**What to work on**
The full listing needs to be output exactly.

==== Data segment ====

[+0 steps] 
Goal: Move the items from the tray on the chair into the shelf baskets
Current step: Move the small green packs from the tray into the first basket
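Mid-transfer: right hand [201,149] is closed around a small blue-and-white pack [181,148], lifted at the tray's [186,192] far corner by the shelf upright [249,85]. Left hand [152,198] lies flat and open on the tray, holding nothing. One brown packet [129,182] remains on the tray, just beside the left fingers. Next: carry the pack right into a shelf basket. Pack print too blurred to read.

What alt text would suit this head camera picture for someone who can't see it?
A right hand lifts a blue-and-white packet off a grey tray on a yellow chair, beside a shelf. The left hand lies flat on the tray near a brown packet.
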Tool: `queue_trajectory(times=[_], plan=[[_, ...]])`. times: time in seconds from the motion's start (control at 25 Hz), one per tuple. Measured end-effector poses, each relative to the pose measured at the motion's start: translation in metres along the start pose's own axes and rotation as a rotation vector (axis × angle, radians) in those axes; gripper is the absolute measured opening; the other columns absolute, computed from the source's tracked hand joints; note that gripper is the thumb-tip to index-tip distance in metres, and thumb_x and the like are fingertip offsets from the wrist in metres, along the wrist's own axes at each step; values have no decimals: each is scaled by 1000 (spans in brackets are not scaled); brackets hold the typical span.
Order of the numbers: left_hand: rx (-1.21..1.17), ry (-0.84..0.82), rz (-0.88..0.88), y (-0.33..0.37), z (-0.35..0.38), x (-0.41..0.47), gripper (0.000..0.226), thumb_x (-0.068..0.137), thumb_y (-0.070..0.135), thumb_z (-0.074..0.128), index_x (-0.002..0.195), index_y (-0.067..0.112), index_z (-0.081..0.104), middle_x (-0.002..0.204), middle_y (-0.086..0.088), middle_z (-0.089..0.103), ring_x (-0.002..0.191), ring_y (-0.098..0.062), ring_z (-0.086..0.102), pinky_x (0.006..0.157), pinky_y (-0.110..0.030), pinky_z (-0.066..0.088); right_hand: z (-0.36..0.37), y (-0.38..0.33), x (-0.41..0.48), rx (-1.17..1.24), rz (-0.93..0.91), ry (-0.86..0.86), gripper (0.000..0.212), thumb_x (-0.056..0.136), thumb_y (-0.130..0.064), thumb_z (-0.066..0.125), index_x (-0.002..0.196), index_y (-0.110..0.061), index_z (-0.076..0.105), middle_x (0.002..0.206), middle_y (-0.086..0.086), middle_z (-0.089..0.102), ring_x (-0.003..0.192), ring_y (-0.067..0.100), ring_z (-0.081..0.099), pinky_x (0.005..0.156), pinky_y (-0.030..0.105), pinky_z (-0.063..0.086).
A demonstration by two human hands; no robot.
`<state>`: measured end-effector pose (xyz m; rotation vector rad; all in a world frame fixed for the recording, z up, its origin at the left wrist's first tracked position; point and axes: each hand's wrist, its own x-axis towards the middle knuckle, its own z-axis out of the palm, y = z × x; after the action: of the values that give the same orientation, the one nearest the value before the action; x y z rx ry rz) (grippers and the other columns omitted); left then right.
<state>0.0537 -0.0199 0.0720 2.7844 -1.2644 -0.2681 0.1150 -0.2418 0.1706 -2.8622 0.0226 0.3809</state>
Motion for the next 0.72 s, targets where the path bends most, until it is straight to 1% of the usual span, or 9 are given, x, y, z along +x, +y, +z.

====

**Solution for this task**
[+0 steps] 
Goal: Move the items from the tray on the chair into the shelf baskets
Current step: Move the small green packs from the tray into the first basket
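Mid-transfer: right hand [201,149] is closed around a small blue-and-white pack [181,148], lifted at the tray's [186,192] far corner by the shelf upright [249,85]. Left hand [152,198] lies flat and open on the tray, holding nothing. One brown packet [129,182] remains on the tray, just beside the left fingers. Next: carry the pack right into a shelf basket. Pack print too blurred to read.

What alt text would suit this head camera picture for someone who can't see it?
A right hand lifts a blue-and-white packet off a grey tray on a yellow chair, beside a shelf. The left hand lies flat on the tray near a brown packet.
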Tool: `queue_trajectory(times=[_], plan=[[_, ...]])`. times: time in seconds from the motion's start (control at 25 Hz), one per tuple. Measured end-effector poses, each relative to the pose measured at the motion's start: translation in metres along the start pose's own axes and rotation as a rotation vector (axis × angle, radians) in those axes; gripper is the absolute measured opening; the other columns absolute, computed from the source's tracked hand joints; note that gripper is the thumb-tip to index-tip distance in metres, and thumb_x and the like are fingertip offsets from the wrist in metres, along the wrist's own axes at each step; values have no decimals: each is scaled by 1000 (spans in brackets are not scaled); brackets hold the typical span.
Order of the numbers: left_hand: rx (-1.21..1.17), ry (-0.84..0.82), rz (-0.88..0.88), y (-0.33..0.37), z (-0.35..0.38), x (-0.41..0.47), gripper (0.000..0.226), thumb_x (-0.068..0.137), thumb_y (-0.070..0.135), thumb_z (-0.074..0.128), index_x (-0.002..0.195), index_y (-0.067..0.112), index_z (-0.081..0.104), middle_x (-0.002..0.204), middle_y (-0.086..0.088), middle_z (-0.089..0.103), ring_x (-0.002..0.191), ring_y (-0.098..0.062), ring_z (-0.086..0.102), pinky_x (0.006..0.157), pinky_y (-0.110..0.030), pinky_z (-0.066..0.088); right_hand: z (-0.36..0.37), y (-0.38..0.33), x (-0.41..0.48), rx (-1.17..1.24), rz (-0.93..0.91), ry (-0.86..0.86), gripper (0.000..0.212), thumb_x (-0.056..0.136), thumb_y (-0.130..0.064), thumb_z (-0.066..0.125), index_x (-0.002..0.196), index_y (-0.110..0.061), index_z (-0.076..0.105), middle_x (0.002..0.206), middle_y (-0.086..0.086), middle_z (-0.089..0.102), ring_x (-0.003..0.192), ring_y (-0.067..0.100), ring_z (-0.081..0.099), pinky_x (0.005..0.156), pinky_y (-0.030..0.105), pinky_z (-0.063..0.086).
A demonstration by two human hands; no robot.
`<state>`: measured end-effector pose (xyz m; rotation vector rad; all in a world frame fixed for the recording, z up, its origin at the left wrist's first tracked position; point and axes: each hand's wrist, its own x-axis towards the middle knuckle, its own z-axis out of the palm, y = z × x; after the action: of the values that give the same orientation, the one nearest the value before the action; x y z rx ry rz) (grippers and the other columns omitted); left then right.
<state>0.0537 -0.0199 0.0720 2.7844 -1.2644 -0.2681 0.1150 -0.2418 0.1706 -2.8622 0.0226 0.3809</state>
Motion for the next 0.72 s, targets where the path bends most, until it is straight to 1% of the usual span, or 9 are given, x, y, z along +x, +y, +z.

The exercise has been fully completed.